Take the data from its first line. Print each line exactly until the line containing "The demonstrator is" has been printed too.

Given information »
________________________________________

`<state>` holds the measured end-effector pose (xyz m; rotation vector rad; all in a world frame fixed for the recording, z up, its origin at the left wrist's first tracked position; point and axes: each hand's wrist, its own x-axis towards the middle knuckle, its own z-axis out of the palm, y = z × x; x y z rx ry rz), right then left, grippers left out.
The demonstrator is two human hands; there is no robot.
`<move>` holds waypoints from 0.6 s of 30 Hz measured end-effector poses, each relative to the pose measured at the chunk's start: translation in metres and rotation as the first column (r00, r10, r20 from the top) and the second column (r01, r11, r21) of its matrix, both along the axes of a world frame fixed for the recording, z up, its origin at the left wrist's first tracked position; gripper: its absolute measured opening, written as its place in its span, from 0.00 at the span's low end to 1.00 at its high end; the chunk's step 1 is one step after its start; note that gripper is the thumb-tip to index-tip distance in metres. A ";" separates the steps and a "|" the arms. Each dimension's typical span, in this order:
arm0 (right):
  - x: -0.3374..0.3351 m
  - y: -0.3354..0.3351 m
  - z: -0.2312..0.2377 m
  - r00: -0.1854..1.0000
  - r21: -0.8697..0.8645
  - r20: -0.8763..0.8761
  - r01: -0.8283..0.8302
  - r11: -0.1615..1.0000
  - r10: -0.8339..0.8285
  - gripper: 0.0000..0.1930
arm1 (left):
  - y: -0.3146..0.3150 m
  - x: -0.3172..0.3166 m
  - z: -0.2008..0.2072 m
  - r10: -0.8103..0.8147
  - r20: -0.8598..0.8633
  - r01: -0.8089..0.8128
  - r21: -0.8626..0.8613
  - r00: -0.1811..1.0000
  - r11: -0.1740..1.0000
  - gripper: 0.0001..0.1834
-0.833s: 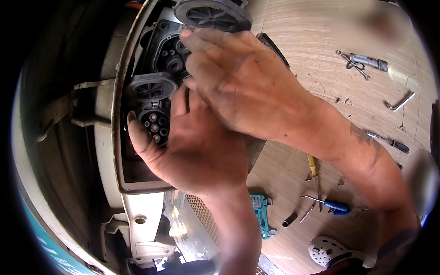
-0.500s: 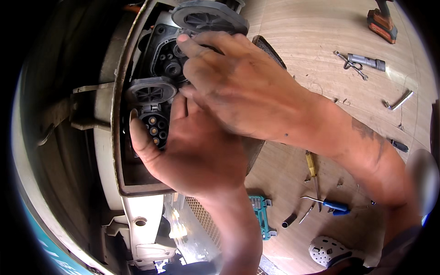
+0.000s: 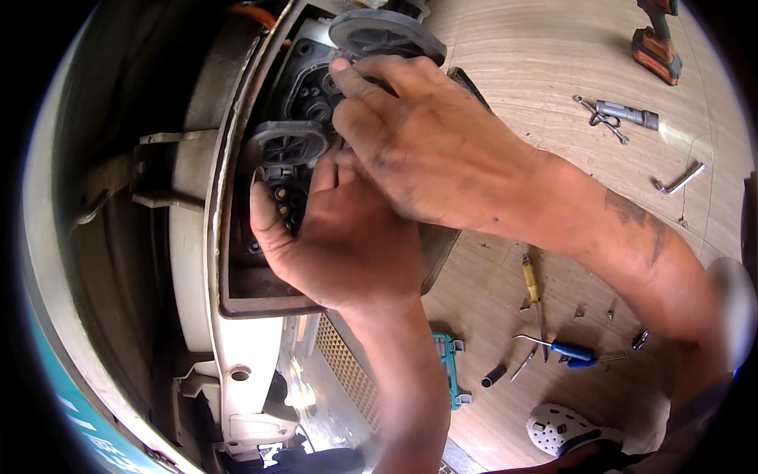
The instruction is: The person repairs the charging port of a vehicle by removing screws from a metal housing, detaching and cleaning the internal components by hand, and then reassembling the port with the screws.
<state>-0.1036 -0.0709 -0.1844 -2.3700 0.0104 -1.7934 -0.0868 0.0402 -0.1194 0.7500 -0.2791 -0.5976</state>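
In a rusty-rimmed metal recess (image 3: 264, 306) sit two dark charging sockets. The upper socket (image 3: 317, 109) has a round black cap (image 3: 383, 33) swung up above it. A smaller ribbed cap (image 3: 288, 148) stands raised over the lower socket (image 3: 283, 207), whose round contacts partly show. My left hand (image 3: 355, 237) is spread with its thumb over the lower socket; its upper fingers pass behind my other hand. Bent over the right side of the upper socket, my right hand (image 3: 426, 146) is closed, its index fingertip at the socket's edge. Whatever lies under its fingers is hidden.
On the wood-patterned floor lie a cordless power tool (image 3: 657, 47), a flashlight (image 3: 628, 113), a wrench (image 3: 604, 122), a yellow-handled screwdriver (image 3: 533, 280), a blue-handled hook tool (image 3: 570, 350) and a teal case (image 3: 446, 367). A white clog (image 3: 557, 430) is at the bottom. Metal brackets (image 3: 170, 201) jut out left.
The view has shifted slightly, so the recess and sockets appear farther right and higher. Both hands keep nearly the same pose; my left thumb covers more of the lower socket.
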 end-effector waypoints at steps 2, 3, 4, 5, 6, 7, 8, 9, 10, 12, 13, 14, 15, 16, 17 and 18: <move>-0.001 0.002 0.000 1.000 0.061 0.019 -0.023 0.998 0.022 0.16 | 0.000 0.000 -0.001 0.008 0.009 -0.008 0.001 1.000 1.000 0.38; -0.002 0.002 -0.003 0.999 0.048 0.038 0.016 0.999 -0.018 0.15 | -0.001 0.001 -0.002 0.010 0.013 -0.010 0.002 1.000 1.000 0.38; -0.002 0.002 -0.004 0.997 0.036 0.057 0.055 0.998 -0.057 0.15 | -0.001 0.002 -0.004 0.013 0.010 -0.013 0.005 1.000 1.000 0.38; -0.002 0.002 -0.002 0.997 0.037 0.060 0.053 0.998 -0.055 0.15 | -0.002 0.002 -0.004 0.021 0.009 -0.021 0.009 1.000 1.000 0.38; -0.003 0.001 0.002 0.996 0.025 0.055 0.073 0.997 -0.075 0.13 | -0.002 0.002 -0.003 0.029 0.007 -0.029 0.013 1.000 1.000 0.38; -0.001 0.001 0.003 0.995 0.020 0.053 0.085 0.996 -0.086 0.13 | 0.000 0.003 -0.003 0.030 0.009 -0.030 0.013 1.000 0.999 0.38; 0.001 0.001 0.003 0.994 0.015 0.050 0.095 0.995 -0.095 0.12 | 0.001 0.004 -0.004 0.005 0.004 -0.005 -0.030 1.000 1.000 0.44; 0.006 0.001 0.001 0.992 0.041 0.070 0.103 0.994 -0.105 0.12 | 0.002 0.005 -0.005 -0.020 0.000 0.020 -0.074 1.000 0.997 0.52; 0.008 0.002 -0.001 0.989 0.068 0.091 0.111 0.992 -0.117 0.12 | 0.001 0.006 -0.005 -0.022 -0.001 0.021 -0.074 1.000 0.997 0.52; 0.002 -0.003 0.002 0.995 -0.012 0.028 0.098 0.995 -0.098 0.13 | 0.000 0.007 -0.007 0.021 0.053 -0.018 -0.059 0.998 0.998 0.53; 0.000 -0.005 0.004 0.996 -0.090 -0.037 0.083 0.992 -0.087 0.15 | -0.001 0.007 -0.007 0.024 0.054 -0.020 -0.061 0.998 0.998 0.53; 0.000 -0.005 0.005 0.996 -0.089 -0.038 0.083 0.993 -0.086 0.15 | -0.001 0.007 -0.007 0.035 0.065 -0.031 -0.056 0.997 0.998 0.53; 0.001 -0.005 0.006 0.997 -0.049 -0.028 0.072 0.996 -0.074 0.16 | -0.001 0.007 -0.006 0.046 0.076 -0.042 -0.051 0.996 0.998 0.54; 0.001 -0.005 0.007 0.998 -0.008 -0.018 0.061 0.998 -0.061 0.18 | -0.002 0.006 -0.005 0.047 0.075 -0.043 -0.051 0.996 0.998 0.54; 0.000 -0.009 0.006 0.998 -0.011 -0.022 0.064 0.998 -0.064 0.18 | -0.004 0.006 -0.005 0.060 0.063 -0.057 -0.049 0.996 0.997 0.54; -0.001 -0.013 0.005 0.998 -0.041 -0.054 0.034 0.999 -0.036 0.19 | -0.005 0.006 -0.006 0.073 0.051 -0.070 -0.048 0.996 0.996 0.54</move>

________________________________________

Output for this exercise »
`<state>` holds the measured end-effector pose (xyz m; rotation vector rad; all in a world frame fixed for the recording, z up, its origin at the left wrist's first tracked position; point and axes: each hand's wrist, its own x-axis towards the middle knuckle, its own z-axis out of the palm, y = z × x; x y z rx ry rz), right then left, grippers left out.
The demonstrator is two human hands; there is no robot.

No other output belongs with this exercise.